“Flying the Space Shuttle into orbit is pretty tough since it’s flying on solid-fuel boosters, and we expected that as the transition (Crew Dragon flight) by the second stage, everything would be much smoother than on the Shuttle, but Dragon was snorting and puffing all the way to orbit, and we were taking it to orbit,” Behnken said.

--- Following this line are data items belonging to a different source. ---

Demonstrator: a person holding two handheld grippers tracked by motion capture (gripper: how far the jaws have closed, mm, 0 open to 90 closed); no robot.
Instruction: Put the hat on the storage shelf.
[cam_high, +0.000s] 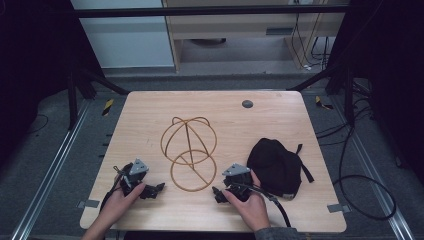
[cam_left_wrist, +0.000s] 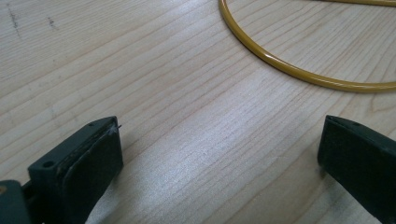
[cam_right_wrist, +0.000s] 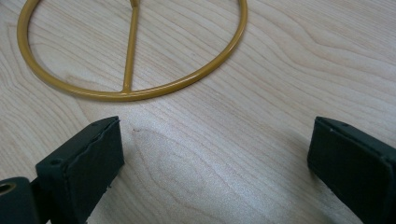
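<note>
From the high view, the setup looks like a starting pose. The gold wire stand (cam_high: 189, 154) sits upright in the middle of the table (cam_high: 150, 107), its round base ring toward the person, and the black cap (cam_high: 275, 165) lies slumped just to the right of it, apart from the stand. The left gripper (cam_high: 159, 187) and right gripper (cam_high: 216, 192) rest low on the near edge, one on each side of the base ring, both aimed inward at it. My guess is the stand is for the cap (it's shaped like a head form), so parking the hands either side makes sense: one can steady the wire while the other goes for the cap.

Left gripper view: jaws spread wide, nothing between them but bare wood, with an arc of the base ring (cam_left_wrist: 299, 72) curving across ahead, near but not touched.

Right gripper view: same story, jaws wide apart and empty, looking straight at the base ring (cam_right_wrist: 135, 93) and the upright rod that rises from it. The ring lies just beyond the fingertips, so a short push forward would probably reach it.
</note>
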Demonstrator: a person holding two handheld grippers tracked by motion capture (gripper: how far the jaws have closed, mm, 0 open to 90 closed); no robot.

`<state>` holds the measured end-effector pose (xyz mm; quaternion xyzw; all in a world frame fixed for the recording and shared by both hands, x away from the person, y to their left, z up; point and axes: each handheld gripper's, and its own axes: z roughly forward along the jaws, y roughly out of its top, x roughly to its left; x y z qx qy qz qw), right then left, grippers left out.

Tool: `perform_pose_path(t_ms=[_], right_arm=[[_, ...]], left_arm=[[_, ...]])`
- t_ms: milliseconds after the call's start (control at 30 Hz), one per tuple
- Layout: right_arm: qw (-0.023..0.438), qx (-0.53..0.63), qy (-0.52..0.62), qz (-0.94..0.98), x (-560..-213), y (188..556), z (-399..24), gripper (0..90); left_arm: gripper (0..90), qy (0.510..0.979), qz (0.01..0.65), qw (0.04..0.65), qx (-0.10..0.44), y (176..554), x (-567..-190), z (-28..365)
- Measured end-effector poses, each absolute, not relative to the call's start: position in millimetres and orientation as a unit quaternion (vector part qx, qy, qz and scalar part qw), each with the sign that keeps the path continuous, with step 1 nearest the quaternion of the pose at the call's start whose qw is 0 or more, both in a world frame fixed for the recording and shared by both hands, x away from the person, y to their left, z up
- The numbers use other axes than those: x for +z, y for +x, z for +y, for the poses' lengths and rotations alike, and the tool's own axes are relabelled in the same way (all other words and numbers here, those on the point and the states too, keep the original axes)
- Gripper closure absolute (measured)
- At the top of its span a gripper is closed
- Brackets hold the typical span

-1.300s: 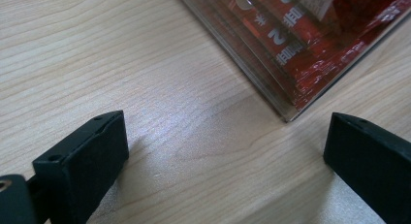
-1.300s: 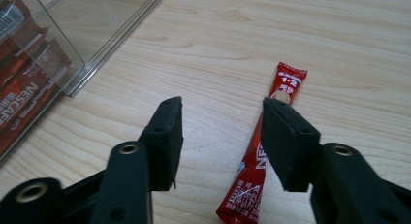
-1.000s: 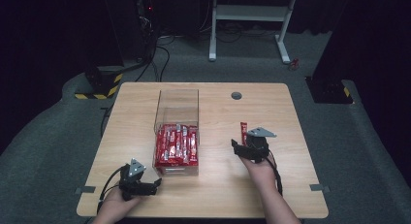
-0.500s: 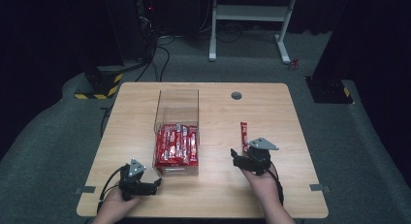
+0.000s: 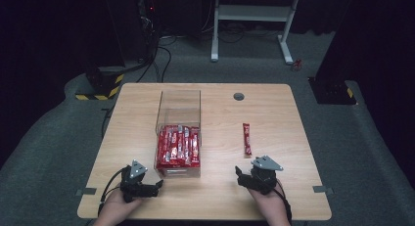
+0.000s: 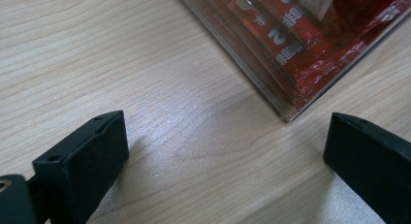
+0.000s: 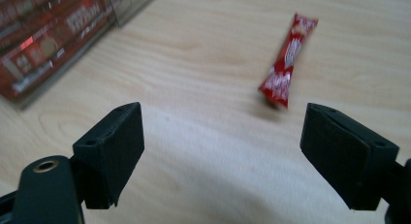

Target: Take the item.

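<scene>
A single red snack packet point(image 5: 246, 138) lies flat on the wooden table point(image 5: 293, 113), right of a clear plastic box point(image 5: 179, 101) that holds several red packets point(image 5: 178, 146). My right gripper point(image 5: 241, 177) rests near the front edge, a short way behind that packet. In the right gripper view its jaws point(image 7: 223, 124) stand open and empty, with the packet point(image 7: 286, 64) ahead and slightly right, untouched. My left gripper point(image 5: 156, 185) sits at the front left, just short of the box's near corner point(image 6: 291, 112). It is open point(image 6: 223, 136) over bare wood.
A round cable hole point(image 5: 238, 96) is in the table's far edge. The box point(image 7: 48, 35) stands to the left in the right gripper view. Grey floor, a white desk frame point(image 5: 254, 20) and dark equipment lie beyond the table.
My right gripper has drawn back toward the table's front edge, away from the single packet, which stays lying on the wood. The left gripper has not moved.
</scene>
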<state>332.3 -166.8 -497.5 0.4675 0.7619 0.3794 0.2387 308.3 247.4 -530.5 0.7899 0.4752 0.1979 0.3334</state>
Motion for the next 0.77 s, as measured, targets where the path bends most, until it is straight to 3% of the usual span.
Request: perform_pose_path(t_ms=[333, 467, 767], right_arm=[[0.236, 0.345, 0.475, 0.774, -522.5, 317.0, -178.3, 14.7], [0.204, 0.321, 0.485, 0.788, -524.9, 324.4, -177.6, 13.0], [0.208, 0.319, 0.490, 0.784, -525.3, 331.0, -173.5, 12.4]], left_arm=[[2.5, 0.790, 0.475, 0.333, 0.198, 308.3, -530.6, 247.3], [2.5, 0.790, 0.474, 0.333, 0.199, 308.3, -530.5, 247.4], [2.6, 0.789, 0.477, 0.332, 0.199, 308.9, -530.5, 247.0]])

According to him, this feeling caused surprise to both crew members.
According to Behnken, the flight of Crew Dragon to the separation of the vehicle from its carrier rocket “was not as smooth as that of the Shuttle.” “A little less overload, but a little more vividly, that’s how I would probably describe it,” the astronaut said.
Meanwhile, according to him, after entering orbit, the flight of the newest ship was smooth, and the crew was able to rest and sleep in the realm. According to Crew Dragon commander Doug Hurley, the astronauts consider themselves “lucky” for the chance to fly on the new ship.
The Crew Dragon launch was the first manned US launch since 2011 when the Space Shuttle program was completed. For the past nine years, American astronauts have flown to the ISS on Russian Soyuz spacecraft. SpaceX developed Crew Dragon based on the reusable cargo ship Dragon under a contract with NASA, according to reports, its creation cost more than 3.4 billion dollars.